**INSTRUCTIONS TO FOLLOW:** From the data below, please reproduce exactly everything from the line that contains "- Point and" down to the line that contains "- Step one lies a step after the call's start", with both ends included.

-.-.-

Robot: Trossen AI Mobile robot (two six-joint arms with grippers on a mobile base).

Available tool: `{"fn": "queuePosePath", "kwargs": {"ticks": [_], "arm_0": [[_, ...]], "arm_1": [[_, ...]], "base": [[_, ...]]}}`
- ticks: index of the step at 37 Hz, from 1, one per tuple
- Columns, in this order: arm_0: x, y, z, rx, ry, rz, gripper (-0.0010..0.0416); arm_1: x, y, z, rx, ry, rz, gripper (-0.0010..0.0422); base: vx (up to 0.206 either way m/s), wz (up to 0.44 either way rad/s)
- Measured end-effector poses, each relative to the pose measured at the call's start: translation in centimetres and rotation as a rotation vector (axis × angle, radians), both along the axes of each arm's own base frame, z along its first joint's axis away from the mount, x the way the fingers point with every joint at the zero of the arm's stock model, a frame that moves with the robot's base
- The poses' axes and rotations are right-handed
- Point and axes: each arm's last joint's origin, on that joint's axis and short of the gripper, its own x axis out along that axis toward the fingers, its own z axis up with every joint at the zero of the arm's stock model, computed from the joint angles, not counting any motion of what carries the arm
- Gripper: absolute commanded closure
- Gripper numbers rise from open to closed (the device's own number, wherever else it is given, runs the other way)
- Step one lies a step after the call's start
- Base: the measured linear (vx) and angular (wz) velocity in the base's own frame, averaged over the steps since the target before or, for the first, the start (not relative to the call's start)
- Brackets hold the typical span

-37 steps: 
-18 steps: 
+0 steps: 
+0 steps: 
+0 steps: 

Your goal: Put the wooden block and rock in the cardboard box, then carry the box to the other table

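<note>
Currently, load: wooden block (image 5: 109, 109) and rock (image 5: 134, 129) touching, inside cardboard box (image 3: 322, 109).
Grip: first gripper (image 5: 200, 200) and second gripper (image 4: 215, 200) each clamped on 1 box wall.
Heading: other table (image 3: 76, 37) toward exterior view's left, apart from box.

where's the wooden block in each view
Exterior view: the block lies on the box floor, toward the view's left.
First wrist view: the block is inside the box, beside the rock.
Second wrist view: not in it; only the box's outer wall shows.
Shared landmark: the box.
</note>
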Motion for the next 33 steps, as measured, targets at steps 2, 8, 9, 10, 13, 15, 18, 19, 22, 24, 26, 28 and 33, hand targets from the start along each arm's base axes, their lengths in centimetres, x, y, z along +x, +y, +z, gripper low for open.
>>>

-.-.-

**EXPECTED OUTPUT:**
- Point and axes: each arm's last joint's origin, on that joint's axis and short of the gripper, its own x axis out along that axis toward the fingers, its own z axis up with every joint at the zero of the arm's stock model, computed from the joint angles, not counting any motion of what carries the arm
- Gripper: absolute commanded closure
- Gripper numbers rise from open to closed (the device's own number, wherever else it is given, runs the other way)
- Step one lies a step after the call's start

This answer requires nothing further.